Пример формирования предзаданным именем контекста происходящего. Мальчик осознает себя особенным, с этим осознанным именем он входит в «инцестуальный эпизод». «Инцестуальный эпизод», в данном случае, представляет собой совершаемую матерью медицинскую процедуру по открытию головки члена; в представлении анализанта мать была счастлива от манипуляций с его «божественным» пенисом. Имя «Особенный» («Я-особенный) требует, чтобы нормальная, по сути, процедура стала особенной (с расширением аномальной). «Раз я особенный, значит и все происходящее со мной должно быть особенным, в том числе и моя сексуальность – мои сексуальные отношения должны быть особенными, значит, они будут особенными, иначе какой же я особенный, а я особенный», - так примерно думается моему анализанту. Имя «Особенный» превращает асексуальный, по сути, «инцестуальный эпизод» в полноценное сексуальное действо, причем, искомое сексуальное действо, имя «Особенный» формирует легитимизирующий себя контекст.

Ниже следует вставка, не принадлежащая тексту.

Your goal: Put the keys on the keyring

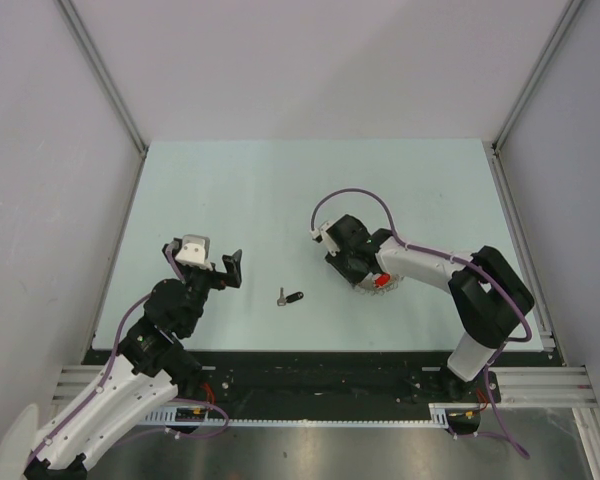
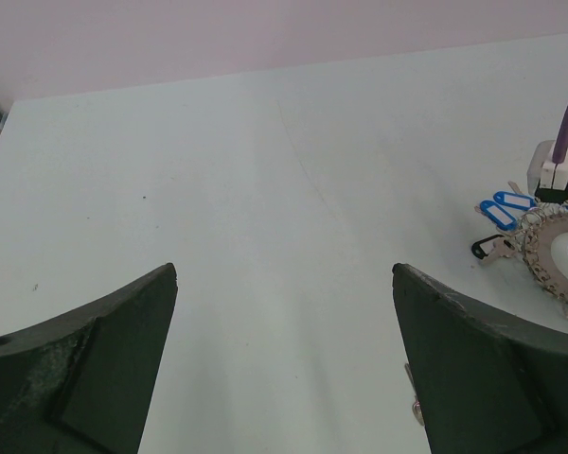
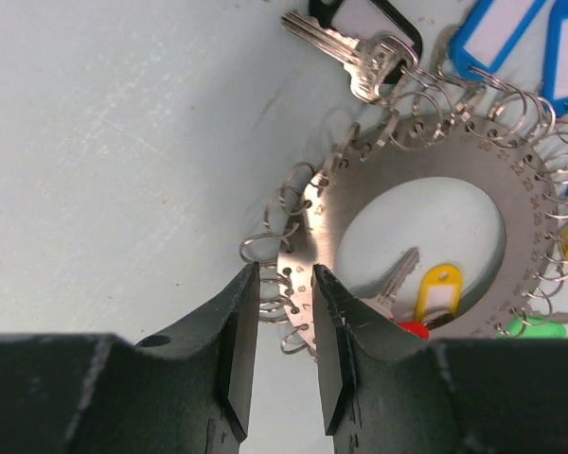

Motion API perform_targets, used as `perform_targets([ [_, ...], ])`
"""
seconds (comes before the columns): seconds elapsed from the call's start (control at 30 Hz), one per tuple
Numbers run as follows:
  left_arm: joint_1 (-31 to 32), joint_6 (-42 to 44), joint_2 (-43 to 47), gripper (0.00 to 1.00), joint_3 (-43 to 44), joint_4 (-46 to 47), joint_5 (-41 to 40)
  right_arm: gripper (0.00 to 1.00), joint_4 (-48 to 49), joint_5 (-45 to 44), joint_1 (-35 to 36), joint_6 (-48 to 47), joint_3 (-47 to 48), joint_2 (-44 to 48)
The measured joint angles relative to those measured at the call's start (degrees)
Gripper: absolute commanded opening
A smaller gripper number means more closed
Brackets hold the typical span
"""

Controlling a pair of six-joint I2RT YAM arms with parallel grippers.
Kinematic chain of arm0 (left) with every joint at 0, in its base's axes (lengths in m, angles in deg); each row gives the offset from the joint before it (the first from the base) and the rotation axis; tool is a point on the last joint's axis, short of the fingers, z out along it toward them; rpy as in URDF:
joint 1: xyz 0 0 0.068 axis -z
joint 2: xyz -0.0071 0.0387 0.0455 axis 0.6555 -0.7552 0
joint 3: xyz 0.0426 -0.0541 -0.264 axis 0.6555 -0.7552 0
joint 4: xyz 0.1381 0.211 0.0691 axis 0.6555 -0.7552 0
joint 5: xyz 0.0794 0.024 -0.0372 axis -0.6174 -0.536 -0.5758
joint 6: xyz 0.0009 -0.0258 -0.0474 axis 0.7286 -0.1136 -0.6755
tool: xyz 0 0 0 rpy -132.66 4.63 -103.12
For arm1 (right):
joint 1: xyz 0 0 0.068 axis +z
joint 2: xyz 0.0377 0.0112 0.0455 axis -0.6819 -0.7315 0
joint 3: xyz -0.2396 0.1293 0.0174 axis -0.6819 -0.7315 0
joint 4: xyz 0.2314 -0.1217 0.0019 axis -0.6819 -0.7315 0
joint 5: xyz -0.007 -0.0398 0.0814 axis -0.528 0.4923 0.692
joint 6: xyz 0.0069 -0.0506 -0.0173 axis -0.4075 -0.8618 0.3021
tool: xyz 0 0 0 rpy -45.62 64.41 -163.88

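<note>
The keyring [image 3: 426, 156] is a flat silver ring with numbered holes and many small wire loops round its rim. On it hang keys with black [image 3: 360, 19], blue [image 3: 497, 38], yellow [image 3: 437, 288], red and green heads. My right gripper [image 3: 284, 274] is shut on the ring's band at its lower left, one finger on each side. One loose key with a dark head [image 1: 290, 297] lies on the table between the arms. My left gripper [image 1: 204, 262] hovers to the left of that key, wide open, with nothing between its fingers [image 2: 104, 359].
The pale table [image 1: 280, 200] is walled at the back and sides by grey panels with metal rails. A purple cable [image 1: 355, 195] loops over the right wrist. In the left wrist view the keyring [image 2: 549, 251] and its blue tags [image 2: 506, 203] lie far right.
</note>
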Motion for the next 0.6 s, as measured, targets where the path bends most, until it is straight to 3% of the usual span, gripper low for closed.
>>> perform_targets([
  [0.6,0.0,0.0,0.0,1.0,0.0,0.0,0.0,0.31,2.0,1.6,2.3,5.4,0.0,-3.7],
])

Получив искомый («сексуальный») контекст «инцестуальный эпизод» становится крайне избыточным и опасным для «особенного» ребенка (угроза отцовской расправы возрастает кратно). Страх уничтожения заставляет его вытеснять (спрятать) сексуальный аспект своих отношений с матерью, и это ему удается, к своему совершенному счастью, он обнаруживает, что он еще «ребенок» и может оставаться таковым всю жизнь, если захочет. Впоследствии, анализант доопределит свой образ «ребенка», сделав акцент на своей асексуальности и послушности отцу. «Особенный» с сексуальным расширением заменяется на «Особенный» с асексуальным расширением («асексуальный ребенок»). «Особенный асексуальный (идеальный) ребенок» становится сознательной конструкцией, намеренно транслируемой анализантом во вне (в начале своего психоанализа анализант так прямо и говорил мне: «Исходите в своем анализа из того, что я без члена»), а «Особенный» с сексуальным расширением опускается в подсознание, это имя как бы исчезает, но на деле остается искомым для анализанта – истинным его «именем». «Инцестуальный эпизод» превращается в подсознании в инцест, остается искомым, но уже искомым сексуальным действом. Таким образом, имя «Особенный» превращает асексуальный «инцестуальный эпизод» в сексуальный «эпизод» и удерживает его в подсознании именно в таком качестве. Лишиться побуждения к инцесту для анализанта равнозначно потери своей «особенности» (априорной социальной исключительности), что, в свою очередь, означает потерю матери (первичная детская психотравма), о функциональной нагрузке, лежащей на представления о своей априорной социальной исключительности, я не раз говорил в своих работах.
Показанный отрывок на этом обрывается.